Week 07: Exploring Geographically-Weighted Summary Statistics

Introduction

This week’s lecture introduced the concept of geographically-weighted statistics (GW). GW-statistics were proposed in recognition of the fact that phenomena often vary systematically from place to place. They allow us to identify changes in the process that we’re studying, for example crime rates or house prices, over space.

GW-statistics do so by considering a subset of spatial data local to the spatial area at which observations are collected and calculating multiple local statistics. A moving spatial window is used to identify local neighbours and a weighting scheme is applied to these neighbouring observations according to a distance-decay function. This has a smoothing effect, making the spatial variation seem continuous. The size of the spatial window is referred to as a bandwidth.
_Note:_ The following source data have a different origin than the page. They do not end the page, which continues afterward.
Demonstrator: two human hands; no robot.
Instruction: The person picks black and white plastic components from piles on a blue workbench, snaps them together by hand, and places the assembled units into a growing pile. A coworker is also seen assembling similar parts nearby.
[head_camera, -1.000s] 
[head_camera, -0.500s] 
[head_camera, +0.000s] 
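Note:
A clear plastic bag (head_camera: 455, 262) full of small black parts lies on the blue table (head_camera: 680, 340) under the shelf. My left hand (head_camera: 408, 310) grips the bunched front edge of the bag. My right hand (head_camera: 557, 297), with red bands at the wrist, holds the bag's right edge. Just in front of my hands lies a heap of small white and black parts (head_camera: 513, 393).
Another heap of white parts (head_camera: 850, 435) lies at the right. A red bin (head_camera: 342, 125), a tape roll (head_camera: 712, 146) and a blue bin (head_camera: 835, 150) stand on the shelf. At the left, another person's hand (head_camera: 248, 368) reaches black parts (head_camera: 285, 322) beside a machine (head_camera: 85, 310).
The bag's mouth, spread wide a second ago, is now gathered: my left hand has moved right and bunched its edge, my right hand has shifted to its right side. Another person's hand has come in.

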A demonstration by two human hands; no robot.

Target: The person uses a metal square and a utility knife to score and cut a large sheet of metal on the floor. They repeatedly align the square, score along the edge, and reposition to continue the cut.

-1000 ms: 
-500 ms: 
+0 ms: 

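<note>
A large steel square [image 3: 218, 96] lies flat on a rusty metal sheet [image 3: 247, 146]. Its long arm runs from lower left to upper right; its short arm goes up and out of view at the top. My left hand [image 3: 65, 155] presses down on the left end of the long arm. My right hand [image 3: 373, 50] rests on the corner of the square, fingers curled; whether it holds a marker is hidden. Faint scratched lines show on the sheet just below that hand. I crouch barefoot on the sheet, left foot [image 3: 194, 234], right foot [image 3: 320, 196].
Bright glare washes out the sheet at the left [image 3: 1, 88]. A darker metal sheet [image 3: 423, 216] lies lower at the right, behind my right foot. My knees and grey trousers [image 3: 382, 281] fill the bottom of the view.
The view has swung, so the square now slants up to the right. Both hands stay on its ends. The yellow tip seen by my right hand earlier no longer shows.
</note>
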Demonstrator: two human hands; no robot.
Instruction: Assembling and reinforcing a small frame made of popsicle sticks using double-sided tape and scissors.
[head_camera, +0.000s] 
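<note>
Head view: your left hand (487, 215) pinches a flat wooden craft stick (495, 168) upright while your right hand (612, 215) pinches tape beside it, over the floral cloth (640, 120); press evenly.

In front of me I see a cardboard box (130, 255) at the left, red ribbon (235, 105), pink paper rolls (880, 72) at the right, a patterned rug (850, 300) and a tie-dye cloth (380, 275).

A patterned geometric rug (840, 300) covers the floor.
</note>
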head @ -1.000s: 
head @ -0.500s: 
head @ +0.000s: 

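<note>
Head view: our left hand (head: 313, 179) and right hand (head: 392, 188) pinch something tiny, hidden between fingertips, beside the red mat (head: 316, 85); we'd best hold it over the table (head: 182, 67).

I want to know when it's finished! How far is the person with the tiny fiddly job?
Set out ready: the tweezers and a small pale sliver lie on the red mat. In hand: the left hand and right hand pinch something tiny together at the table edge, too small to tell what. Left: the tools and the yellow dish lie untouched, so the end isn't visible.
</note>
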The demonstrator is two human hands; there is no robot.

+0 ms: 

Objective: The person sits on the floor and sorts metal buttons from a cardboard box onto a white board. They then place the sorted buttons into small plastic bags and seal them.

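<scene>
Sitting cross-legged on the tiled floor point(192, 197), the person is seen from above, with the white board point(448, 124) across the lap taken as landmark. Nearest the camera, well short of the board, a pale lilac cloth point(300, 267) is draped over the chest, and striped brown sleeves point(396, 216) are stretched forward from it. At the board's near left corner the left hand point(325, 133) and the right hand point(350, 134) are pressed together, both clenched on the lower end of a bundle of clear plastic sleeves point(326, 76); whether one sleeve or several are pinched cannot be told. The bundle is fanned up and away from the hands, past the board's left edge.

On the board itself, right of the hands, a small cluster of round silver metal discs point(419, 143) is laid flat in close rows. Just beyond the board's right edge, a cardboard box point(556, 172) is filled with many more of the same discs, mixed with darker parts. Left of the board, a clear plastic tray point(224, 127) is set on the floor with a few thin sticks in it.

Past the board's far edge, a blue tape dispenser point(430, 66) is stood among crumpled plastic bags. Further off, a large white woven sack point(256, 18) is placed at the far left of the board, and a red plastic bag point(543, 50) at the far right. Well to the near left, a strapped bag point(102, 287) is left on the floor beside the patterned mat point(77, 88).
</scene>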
Small bandwidths lead to more rapid spatial variation in the results while large bandwidths tend increasingly towards the global summary statistic.

In this practical we’ll produce and inspect GW-summary statistics in R, using the RStudio IDE. We will do so using the GWmodel package and with examples published in the accompanying paper by Gollini et al. 2015.

Configure R

setwd("./week_07")
# Install necessary packages if you don't already have them.
install.packages("GWmodel")
install.packages("tmap")
install.packages("dplyr")
# Make packages available in your current session.
library(GWmodel)
library(tmap)
library(dplyr)

Datasets

Next week we’ll explore GW-Regression using a very new dataset. However, for the time being, we’ll use a dataset provided by the GWmodel package – the DubVoter data. This consists of 322 electoral divisions in Greater Dublin and for each division describes % voter turnout by electoral division in the Irish 2004 elections (GenEl2004), as well as statistics on:

  • DiffAdd: % One year migrants (moved to a different address one year ago)
  • LARent: % Local Authority renters
  • SC1: % Social class one (high social class)
  • Unempl: % Unemployed
  • LowEduc: % Without formal education
  • Age18_24: % Age group 18-24
  • Age25_44: % Age 25-44
  • Age45_64: % Age 45-64
# Store the data in your session
data("DubVoter") 

This command loads a SpatialPolygonsDataFrame, called Dub.voter – you can inspect this under the Values pane in RStudio. If you’ve used a GIS before, a SpatialPolygonsDataFrame is very similar to a shapefile. It contains geometries for the 322 electoral divisions in Greater Dublin and for each stores the above summary statistics. These statistics can be accessed as a DataFrame via Dub.voter@data.

Exploring GW-means

A range of GW-summary statistics can be generated with the gwss() function. By typing ?gwss into your R console you can read more about this function.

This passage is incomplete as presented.